Ukraine war now longer than the first world war – the similarities are unsettling
The war in Ukraine has now exceeded the first world war in duration. And while the comparison between these two conflicts is imperfect, it is becoming difficult to ignore.
Some of the similarities are obvious. At the tactical level, the conflict in Ukraine has witnessed the return of artillery as the dominant arm of battle.
During much of the first year of the war, artillery was responsible for the vast majority of casualties. Although drones have since transformed the battlefield, artillery remains indispensable to both sides.
Equally striking has been the return of extensive trench systems. Not since the Iran-Iraq war, which was fought between 1980 and 1988, has a major interstate conflict depended so heavily upon field fortifications and prepared positions such as trenches, concrete obstacles and belts of barbed wire.
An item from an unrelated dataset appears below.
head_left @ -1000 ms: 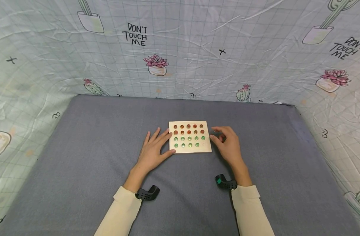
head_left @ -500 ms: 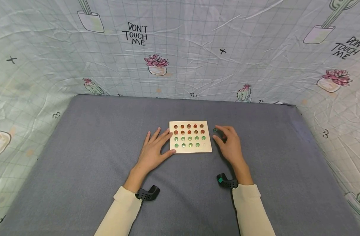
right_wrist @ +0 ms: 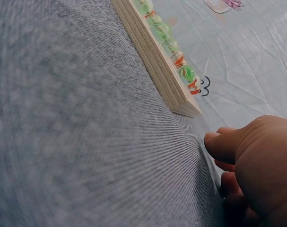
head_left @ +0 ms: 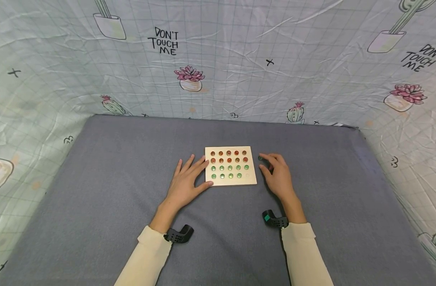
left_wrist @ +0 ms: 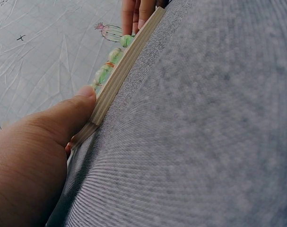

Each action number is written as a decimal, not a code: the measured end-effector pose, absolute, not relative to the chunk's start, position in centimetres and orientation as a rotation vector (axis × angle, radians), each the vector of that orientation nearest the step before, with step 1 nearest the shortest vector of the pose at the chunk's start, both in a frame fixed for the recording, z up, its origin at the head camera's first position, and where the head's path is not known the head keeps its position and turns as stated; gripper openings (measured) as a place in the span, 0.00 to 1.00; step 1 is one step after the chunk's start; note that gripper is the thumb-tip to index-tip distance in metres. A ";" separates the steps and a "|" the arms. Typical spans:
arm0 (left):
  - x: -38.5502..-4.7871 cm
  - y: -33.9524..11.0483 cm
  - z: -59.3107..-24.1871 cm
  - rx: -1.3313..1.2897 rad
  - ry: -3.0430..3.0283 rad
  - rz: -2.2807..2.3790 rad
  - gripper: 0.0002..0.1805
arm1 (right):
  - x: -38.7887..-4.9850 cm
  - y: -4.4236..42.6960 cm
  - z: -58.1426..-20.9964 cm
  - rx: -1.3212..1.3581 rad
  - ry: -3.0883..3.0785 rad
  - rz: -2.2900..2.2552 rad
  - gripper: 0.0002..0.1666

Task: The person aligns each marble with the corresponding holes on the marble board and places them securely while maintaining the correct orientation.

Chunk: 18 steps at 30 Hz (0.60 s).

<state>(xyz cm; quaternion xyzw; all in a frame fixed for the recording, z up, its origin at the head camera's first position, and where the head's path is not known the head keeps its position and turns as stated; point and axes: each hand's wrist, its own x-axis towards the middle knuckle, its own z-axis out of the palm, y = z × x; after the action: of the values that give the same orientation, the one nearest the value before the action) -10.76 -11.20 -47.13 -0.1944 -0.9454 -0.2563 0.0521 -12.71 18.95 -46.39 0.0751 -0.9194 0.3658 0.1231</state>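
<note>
A pale wooden board [head_left: 251, 176] lies mid-table, bearing rows of red-orange marbles [head_left: 228, 153] at the back and green marbles [head_left: 230, 168] in front. A round hole [head_left: 247, 175] shows at its near right corner. My left hand [head_left: 184, 186] rests with spread fingers along the board's left edge, thumb [left_wrist: 84, 101] at the near left corner. Just right of the board, a green marble [head_left: 260, 158] sits on the cloth at my right index fingertip. My right hand [head_left: 278, 176] has bent fingers, with thumb and index finger apart. The right wrist view does not show this marble.
Grey cloth [head_left: 132, 159] covers the table. A patterned curtain [head_left: 225, 59] hangs behind and at both sides. Black wrist devices [head_left: 274, 219] sit at both wrists.
The right hand has shifted slightly right from the board. A green marble, mostly hidden at first, came into view by its fingertips; the index fingertip now partly covers it. The left hand stays put.
</note>
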 end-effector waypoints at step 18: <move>-10.8 -11.2 -47.2 -0.596 -2.866 -0.788 0.38 | -12.8 19.0 -46.4 0.246 -2.614 1.121 0.11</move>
<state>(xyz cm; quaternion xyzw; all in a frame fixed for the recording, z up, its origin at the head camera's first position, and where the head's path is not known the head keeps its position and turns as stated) -10.81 -11.24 -47.19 -0.1962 -0.9440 -0.2594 0.0550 -12.75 18.98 -46.36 0.0852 -0.9062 0.3887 0.1429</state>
Large-scale manoeuvre has given way to attritional combat measured in hundreds of metres rather than tens of kilometres.
Yet the deeper similarities lie not in trenches or artillery, but in the underlying logic of the war itself. Like the first world war, the conflict in Ukraine has become a contest of endurance: manpower, industrial capacity, economic resilience and political will.
These factors, rather than any individual weapons system, are likely to determine its eventual outcome. Of these, the most important is manpower.
Broadly comparable losses
During the first world war,........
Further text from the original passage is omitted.